Friday, April 14, 2006

Finally....

Double Idemnity two-disc special edition DVD, tentatively scheduled for August 29.

I was hoping somebody would get around to this before the inevitable retirement of DVD and its equally inevitable replacement by the super-terrific-happy-DVD format.

Good for a chuckle, as usual, is the original New York Times review by Bosley Crowther, the epitome of the critic who had no idea what was going on in American movie-making at any point in time. In this case, Crowther didn't seem to understand the emergence of the film noir style, or, to the extent that he did understand it, he didn't like it:


But the very toughness of the picture is also weakness of its core, and the academic nature of its plotting limits its general appeal. The principal characters--an insurance salesman and a wicked woman, which Mr. MacMurray and Miss Stanwyck play--lack the attractiveness to render their fate of emotional consequences.
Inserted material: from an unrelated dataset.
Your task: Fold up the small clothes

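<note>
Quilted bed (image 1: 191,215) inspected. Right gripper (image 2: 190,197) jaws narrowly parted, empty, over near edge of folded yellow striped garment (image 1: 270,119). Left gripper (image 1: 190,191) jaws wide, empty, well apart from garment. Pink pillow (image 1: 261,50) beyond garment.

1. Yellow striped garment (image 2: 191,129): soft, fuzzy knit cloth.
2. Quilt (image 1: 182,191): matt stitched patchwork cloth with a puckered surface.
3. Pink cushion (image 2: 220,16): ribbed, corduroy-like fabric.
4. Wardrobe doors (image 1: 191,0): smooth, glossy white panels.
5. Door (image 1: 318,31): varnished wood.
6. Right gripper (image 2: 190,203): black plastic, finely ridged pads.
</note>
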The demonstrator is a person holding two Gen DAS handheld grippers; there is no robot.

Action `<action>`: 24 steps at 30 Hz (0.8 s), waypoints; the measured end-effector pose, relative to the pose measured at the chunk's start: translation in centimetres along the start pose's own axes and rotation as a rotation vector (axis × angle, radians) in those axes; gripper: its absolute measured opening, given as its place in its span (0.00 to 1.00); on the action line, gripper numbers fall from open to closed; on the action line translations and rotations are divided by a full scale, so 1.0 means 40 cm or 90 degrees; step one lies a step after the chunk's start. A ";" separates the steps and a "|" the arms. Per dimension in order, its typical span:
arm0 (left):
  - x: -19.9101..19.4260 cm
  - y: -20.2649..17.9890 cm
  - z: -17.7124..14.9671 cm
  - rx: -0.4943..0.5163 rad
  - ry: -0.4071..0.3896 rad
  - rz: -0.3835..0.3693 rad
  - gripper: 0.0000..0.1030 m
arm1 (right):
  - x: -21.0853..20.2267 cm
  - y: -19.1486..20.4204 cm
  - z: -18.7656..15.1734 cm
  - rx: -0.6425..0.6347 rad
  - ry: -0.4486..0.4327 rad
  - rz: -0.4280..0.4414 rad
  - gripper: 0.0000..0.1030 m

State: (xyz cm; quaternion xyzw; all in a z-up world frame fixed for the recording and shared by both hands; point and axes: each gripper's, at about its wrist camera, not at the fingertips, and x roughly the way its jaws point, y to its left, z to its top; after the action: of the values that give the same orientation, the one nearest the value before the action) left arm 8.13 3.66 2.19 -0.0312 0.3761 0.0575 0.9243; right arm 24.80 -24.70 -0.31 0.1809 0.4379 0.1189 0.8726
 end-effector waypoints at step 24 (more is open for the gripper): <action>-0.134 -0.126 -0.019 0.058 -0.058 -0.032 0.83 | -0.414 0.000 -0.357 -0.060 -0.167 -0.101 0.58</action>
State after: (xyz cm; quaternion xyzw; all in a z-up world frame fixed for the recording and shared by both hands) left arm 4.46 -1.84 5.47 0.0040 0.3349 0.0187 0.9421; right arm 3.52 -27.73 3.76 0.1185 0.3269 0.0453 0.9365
And the fact that the story is told in flashback disposes its uncertainty. Miss Stanwyck gives a good surface performance of destructively lurid female, but Mr. MacMurray is a bit too ingenuous as the gent who falls precipitately under her spell. And the ease of his fall is also questionable. One look at the lady's ankles and he's cooked.


So he doesn't like toughness, unattractive main characters, flashbacks, lurid females and ingenuous guys who are suckers for them -- basically, he describes the entire noir style accurately and then sniffs at it. As so often in the '40s and '50s, it took the French critics to notice, and praise, what American moviemakers were doing.